Thoughts from the Early Church
Commentary by John Henry Newman
He is God, not of the dead, but of the living.
God spoke to Moses in the burning bush, and called himself the “God of Abraham;” and Christ tells us that in this simple announcement was contained the promise that Abraham should rise again from the dead.
In truth, if we may say it with reverence, the all-wise, all-knowing God cannot speak without meaning many things at once. He sees the end from the beginning; he understands the numberless connections and relations of all things one with another.
Look at Christ’s words, and this same character of them will strike you; whatever he says is fruitful in meaning, and refers to many things. It is well to keep this in mind when we read scripture.
When God called himself the God of Abraham, Isaac, and Jacob, He implied that those holy patriarchs were still alive, though they were no more seen on earth. This may seem evident at first sight; but it may be asked how the text proves that their “bodies” would live; for, if their “souls” were still living, that would be enough to account for their being still called in the Book of Exodus servants of God.
Our Blessed Lord seems to tell us, that in some sense or other Abraham’s body might be considered still alive as a pledge of his resurrection, though it was dead in the common sense in which we apply the word. His announcement is, Abraham “shall” rise from the dead, because in truth he “is”still alive. He cannot in the end be held under the power of the grave, any more than a sleeping man can be kept from waking. Abraham is still alive in the dust, though not risen thence. He is alive because all God’s saints live to him, though they seem to perish.
We are apt to talk about our bodies as if we knew how or what they really were; whereas we only know what our eyes tell us. They seem to grow, to come to maturity, to decay; but after all we know no more about them than meets our senses. We have no direct cognizance of what may be called the substantive existence of the body, only of its accidents.
Again, we are apt to speak of “soul and body,” and if we could distinguish between them, and knew much about them; but for the most part we use words without meaning.
It is useful to make the distinction, and scripture makes it; but after all the gospel speaks of our nature, in a religious sense, “as one.” Soul and body make up one man, which is born once and never dies.

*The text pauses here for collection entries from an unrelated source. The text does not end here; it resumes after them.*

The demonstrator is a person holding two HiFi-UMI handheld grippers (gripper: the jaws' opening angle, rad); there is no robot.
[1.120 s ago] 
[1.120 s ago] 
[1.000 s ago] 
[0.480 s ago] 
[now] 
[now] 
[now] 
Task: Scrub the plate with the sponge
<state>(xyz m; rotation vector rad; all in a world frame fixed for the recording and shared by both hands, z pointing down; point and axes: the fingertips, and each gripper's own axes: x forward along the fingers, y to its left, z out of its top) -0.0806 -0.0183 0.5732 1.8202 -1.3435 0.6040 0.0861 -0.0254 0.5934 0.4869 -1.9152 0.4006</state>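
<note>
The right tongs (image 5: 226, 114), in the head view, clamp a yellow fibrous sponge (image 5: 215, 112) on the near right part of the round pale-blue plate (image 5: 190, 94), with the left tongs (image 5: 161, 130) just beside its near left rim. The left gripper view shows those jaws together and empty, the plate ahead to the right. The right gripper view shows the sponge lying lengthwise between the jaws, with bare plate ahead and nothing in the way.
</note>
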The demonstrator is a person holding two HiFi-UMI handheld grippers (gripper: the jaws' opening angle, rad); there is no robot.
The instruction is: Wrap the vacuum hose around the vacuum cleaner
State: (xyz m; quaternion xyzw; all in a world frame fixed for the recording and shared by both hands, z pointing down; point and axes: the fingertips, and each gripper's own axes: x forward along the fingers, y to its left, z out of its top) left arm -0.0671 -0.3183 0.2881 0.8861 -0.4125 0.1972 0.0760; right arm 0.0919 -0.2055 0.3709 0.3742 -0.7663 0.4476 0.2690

Philosophers of old time thought the soul indeed might live for ever, but that the body perished at death; but Christ tells us otherwise, he tells us the body will live for ever. In the text he seems to intimate that it never really dies; that we lose sight indeed of what we are accustomed to see, but that God still sees the elements of it which are not exposed to our senses.

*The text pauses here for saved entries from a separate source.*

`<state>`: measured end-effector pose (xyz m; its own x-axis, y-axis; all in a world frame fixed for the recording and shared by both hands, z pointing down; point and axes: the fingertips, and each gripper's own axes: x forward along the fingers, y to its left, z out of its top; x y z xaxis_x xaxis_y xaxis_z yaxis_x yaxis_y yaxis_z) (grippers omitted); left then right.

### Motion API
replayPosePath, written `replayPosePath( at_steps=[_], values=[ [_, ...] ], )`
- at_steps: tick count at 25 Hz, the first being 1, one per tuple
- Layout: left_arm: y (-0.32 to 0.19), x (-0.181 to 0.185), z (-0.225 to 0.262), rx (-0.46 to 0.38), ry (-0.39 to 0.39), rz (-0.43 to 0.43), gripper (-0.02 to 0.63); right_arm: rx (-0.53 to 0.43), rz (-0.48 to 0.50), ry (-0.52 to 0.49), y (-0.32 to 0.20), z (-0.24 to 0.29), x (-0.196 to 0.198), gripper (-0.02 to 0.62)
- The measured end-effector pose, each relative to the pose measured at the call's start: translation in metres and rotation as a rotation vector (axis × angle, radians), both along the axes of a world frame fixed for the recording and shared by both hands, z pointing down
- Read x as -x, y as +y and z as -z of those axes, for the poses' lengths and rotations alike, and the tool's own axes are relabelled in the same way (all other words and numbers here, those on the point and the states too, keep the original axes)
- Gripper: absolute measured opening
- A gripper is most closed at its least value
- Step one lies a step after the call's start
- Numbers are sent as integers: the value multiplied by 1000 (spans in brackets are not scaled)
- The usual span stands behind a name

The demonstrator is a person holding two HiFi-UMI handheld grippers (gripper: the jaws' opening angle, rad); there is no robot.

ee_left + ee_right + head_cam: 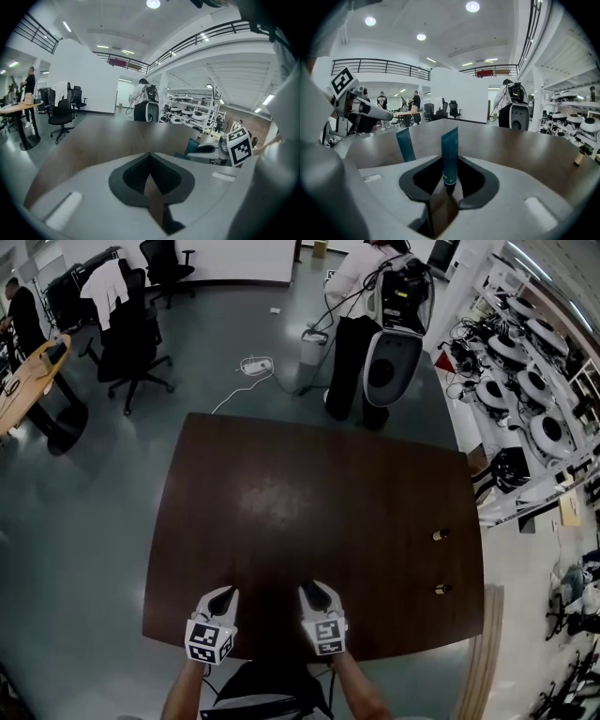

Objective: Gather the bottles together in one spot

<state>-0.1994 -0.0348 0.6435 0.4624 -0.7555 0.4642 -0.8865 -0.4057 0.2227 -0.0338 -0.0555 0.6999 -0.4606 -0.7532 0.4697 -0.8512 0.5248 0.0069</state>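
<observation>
The gathering looks unstarted: at the desk's near edge your left gripper is pressed together and empty, your right gripper pinches a teal tube, so next reach for the nearer bottle and farther bottle, standing apart by the right edge.

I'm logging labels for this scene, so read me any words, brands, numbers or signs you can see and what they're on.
No readable text in any view.
On the marker cubes: square code patterns only, no letters.
On the two teal tubes: any print too blurred to read.
On the two small bottles: labels too small to read.
</observation>
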Motion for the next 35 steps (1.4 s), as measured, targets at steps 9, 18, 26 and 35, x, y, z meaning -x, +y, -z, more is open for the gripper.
replayPosePath(
  at_steps=[9, 18, 26, 35],
  values=[
    [6, 7, -10, 6, 2, 2, 2, 1, 20, 11, 10, -13, 12, 101],
    [10, 5, -11, 12, 4, -3, 2, -2, 20, 12, 18, -13, 15, 101],
    [12, 11, -12, 13, 2, -3, 1, -2, 10, 10, 20, -14, 19, 101],
    [16, 9, -11, 12, 0, 0, 2, -18, 1, -23, 21, -11, 14, 143]
  ],
)
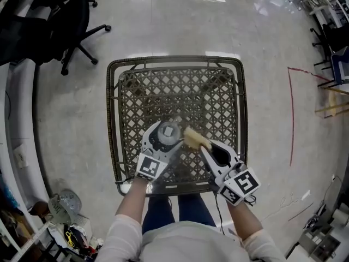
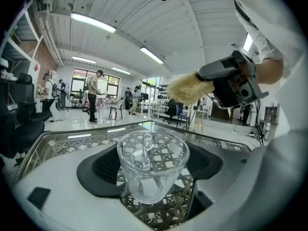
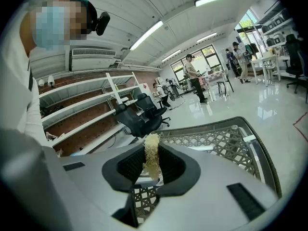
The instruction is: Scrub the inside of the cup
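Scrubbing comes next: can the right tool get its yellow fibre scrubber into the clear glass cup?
Probably yes: the clear glass cup is open-topped; the yellow fibrous scrubber hovers beside it, nothing between.

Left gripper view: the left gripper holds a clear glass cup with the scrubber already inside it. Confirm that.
Wrong on the scrubber. The left gripper does hold the clear glass cup, but the left gripper view shows the scrubber outside it, above its rim, in the right gripper.
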### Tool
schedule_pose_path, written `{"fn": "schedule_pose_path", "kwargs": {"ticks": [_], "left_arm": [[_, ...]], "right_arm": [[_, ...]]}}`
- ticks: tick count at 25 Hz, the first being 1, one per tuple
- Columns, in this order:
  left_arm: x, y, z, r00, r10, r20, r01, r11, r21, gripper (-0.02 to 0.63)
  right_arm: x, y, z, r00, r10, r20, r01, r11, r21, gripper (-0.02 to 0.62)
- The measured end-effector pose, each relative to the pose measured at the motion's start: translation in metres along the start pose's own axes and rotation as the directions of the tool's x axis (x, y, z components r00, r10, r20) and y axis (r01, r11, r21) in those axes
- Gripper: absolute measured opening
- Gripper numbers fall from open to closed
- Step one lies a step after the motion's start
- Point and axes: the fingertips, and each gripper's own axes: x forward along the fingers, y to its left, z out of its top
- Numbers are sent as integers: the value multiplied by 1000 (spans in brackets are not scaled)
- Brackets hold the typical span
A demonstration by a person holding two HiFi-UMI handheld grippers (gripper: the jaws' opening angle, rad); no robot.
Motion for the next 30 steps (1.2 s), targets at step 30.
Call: {"fn": "schedule_pose_path", "kwargs": {"ticks": [30], "left_arm": [[-67, -19, 111, 997, -24, 73, 16, 995, 99, 383]], "right_arm": [[-23, 33, 43, 994, -28, 103, 30, 999, -22, 89]]}}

God graciously called himself “the God of Abraham.” He did not say the God of Abraham’s soul, but simply of “Abraham.” He blest Abraham, and he gave him eternal life; not to his soul only, without his body, but to Abraham as one man.
(Parochial and Plain Sermons, Volume 1, pages 271-273)
John Henry Newman (1801-1890) was born in London and brought up in the Church of England. He went up to Trinity College, Oxford in 1817, became a Fellow of Oriel five years later, was ordained deacon in 1824 and appointed Vicar of Saint Mary’s, Oxford, in 1832.
The impact of his sermons was tremendous. He was the leading spirit in the Tractarian Movement (1833-1841) and the condemnation of “Tract 90” led to his resignation from Saint Mary’s in 1843. Two years later he was received into the Catholic Church
He was ordained in Rome and founded a house of Oratorians in Birmingham. Newman’s Essay on the Development Christian Doctrine throws light on his withdrawal of previous objections to Roman Catholicism; his Apologia reveals the deepest motives underlying his outward attitudes, and the Grammar of Assent clarifies the subjective content of commitment to faith.
In 1879 he was made a cardinal and he died at Edgbaston in 1890.